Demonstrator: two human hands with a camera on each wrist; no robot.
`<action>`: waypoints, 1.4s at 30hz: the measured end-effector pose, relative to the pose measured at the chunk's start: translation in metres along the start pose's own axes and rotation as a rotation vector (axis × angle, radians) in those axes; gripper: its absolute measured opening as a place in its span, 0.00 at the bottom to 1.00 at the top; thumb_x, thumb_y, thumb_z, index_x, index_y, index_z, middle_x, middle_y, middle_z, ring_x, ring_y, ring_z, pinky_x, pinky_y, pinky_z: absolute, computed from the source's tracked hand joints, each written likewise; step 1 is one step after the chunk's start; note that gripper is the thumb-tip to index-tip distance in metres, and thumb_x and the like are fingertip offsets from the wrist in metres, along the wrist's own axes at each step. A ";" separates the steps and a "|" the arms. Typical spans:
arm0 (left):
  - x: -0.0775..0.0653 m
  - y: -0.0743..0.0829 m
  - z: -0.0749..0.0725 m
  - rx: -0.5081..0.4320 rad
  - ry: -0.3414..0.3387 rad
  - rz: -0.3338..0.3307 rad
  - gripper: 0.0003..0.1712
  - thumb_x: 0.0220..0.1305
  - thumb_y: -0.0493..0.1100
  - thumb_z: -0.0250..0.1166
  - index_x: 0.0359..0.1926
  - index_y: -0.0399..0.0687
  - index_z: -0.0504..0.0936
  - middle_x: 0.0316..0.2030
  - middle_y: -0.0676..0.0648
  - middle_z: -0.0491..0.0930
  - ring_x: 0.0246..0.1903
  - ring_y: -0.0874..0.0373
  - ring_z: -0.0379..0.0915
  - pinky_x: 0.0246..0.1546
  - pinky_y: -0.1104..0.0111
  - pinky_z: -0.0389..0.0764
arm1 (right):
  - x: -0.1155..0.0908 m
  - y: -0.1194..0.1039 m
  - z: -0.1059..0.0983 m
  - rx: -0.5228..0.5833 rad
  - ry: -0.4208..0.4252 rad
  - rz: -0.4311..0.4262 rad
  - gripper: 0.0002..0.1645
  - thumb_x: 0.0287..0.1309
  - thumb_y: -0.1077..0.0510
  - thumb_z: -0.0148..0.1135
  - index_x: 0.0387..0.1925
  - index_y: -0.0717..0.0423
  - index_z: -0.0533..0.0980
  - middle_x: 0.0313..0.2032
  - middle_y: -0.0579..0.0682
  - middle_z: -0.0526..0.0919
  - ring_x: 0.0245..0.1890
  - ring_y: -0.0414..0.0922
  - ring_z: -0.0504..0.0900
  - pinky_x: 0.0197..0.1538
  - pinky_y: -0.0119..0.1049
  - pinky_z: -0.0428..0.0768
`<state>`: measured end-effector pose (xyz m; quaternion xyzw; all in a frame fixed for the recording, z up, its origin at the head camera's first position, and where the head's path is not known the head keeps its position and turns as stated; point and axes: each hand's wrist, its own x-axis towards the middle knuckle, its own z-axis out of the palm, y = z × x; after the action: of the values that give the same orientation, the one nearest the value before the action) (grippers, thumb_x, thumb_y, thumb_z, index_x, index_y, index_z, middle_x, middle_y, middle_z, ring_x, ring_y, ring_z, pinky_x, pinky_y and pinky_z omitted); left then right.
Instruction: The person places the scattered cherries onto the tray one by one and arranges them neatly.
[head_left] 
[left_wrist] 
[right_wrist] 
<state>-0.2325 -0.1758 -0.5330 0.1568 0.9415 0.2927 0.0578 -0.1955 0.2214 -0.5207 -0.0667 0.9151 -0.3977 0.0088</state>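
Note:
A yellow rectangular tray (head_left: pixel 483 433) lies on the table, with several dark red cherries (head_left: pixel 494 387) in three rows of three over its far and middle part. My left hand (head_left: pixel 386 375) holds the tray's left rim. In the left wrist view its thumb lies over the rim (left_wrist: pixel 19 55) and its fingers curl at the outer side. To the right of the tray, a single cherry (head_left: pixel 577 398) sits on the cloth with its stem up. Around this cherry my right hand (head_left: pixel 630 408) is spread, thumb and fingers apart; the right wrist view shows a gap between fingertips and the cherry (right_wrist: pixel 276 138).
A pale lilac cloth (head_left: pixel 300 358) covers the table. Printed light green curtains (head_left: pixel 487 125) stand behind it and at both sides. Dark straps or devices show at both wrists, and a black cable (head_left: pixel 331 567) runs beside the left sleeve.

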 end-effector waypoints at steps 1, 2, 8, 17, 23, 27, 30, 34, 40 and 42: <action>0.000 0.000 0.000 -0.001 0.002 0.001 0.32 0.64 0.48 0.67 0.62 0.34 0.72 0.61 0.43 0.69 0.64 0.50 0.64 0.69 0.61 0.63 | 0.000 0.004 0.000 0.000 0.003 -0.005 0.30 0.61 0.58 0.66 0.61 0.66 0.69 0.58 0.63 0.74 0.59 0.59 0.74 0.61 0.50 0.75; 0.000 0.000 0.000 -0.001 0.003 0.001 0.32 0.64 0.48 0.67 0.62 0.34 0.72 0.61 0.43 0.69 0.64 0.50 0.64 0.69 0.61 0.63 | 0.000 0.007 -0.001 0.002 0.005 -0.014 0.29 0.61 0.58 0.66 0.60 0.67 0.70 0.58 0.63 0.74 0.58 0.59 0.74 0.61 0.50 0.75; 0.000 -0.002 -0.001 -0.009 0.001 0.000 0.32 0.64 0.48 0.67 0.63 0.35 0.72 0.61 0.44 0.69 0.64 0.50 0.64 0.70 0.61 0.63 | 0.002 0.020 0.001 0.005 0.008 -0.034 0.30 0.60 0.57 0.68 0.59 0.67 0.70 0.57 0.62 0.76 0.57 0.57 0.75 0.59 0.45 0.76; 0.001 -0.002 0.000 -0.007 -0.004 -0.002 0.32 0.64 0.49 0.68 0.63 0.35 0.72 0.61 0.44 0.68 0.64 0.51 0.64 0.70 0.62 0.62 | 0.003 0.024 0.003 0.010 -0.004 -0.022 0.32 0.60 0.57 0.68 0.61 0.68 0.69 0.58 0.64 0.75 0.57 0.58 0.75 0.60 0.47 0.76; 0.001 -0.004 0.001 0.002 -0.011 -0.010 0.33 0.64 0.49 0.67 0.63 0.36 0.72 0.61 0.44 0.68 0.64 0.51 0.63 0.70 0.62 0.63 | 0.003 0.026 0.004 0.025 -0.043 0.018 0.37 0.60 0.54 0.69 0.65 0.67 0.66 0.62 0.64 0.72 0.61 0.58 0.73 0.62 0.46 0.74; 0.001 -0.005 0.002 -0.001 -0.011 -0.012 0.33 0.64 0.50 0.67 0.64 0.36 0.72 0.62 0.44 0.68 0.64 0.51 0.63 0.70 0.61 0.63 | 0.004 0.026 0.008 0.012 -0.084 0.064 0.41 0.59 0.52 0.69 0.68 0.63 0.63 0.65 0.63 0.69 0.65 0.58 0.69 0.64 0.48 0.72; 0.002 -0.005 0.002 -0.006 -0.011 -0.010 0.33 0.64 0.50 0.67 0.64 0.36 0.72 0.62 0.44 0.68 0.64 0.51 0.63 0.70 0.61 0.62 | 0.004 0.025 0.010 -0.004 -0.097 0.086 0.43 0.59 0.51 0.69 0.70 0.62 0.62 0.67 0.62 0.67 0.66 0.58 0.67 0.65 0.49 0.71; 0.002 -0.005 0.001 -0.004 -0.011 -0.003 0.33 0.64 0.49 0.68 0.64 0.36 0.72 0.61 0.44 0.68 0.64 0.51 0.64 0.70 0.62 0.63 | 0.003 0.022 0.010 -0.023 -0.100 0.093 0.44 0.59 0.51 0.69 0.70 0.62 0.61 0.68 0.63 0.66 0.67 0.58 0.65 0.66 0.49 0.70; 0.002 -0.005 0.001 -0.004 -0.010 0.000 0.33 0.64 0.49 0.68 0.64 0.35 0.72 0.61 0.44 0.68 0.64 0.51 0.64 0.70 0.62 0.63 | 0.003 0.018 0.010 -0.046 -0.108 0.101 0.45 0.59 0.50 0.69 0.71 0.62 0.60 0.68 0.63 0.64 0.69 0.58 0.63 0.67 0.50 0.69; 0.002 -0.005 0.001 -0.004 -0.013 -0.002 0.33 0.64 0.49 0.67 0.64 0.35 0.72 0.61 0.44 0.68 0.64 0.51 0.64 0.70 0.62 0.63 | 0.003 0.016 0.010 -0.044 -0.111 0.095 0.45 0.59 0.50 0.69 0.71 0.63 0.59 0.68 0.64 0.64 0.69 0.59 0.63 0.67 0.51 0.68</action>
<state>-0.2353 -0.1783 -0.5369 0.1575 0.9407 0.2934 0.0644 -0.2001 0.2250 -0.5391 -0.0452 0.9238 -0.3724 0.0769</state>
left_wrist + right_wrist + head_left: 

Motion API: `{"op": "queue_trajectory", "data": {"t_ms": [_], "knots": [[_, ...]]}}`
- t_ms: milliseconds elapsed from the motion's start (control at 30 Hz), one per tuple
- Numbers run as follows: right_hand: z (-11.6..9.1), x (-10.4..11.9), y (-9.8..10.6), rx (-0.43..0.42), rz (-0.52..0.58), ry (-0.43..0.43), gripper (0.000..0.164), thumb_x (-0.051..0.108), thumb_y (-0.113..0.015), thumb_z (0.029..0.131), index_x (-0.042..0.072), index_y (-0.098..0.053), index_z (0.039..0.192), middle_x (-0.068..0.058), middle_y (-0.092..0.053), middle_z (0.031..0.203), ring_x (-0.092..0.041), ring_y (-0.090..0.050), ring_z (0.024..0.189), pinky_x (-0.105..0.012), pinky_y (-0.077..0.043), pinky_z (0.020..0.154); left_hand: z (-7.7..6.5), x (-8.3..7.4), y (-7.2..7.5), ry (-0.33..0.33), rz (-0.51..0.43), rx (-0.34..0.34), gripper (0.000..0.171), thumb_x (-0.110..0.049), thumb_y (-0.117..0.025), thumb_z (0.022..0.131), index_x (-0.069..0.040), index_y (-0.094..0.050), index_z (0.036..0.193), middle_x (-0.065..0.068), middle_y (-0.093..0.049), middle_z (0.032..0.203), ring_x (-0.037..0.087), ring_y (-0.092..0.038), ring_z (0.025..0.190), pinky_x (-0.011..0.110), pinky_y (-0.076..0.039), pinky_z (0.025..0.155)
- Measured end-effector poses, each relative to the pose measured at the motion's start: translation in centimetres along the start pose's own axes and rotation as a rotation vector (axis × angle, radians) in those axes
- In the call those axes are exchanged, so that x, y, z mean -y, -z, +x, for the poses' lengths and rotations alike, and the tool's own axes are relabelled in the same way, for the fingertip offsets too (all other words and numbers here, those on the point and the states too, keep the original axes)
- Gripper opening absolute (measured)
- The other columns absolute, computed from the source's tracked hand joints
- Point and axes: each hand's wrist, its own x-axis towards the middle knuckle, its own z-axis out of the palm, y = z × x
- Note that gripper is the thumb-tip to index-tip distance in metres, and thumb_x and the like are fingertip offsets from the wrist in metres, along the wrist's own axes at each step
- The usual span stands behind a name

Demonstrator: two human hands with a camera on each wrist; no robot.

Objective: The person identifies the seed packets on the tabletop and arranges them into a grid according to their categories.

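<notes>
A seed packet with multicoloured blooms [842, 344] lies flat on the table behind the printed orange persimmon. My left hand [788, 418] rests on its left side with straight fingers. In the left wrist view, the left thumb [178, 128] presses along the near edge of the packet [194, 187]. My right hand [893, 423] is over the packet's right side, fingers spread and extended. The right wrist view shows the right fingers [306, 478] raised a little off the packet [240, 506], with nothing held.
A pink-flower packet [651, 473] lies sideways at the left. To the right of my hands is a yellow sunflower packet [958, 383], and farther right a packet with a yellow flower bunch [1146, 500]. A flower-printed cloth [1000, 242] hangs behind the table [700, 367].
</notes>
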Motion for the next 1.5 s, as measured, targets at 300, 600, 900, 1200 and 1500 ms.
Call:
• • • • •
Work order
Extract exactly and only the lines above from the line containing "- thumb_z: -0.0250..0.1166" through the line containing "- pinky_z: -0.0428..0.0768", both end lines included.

Solution for this problem
  - thumb_z: -0.0250..0.1166
  - index_x: 0.0359..0.1926
  - index_y: -0.0399..0.0687
  - index_z: -0.0504..0.0936
  - middle_x: 0.0316..0.2030
  - middle_y: -0.0676..0.0648
  - middle_z: -0.0491..0.0930
  - ring_x: 0.0246..0.1903
  - ring_y: -0.0874..0.0373
  - ring_z: -0.0379..0.0915
  - pinky_x: 0.0246..0.1546
  - pinky_y: -0.1104..0.0111
  - pinky_z: -0.0389..0.0764
arm1 (right):
  - x: -0.1155..0.0908 m
  - y: -0.1194..0.1039 m
  - z: -0.1059..0.0983 m
  - rx: -0.5228..0.5833 rad
  - ry: -0.4208..0.4252 rad
  - rz: -0.4311..0.4262 rad
  - gripper: 0.0002..0.1645
  - thumb_x: 0.0287..0.1309
  - thumb_y: -0.1077..0.0510
  - thumb_z: -0.0148..0.1135
  - index_x: 0.0387..0.1925
  - index_y: -0.0717..0.0423
  - index_z: -0.0533..0.0980
  - middle_x: 0.0313..0.2032
  - middle_y: -0.0579..0.0682
  - middle_z: -0.0526..0.0919
  - ring_x: 0.0245..0.1890
  - ring_y: -0.0414..0.0922
  - ring_z: -0.0504..0.0900
  - pinky_x: 0.0197..0.1538
  - pinky_y: -0.0119..0.1049
  - pinky_z: -0.0428..0.0768

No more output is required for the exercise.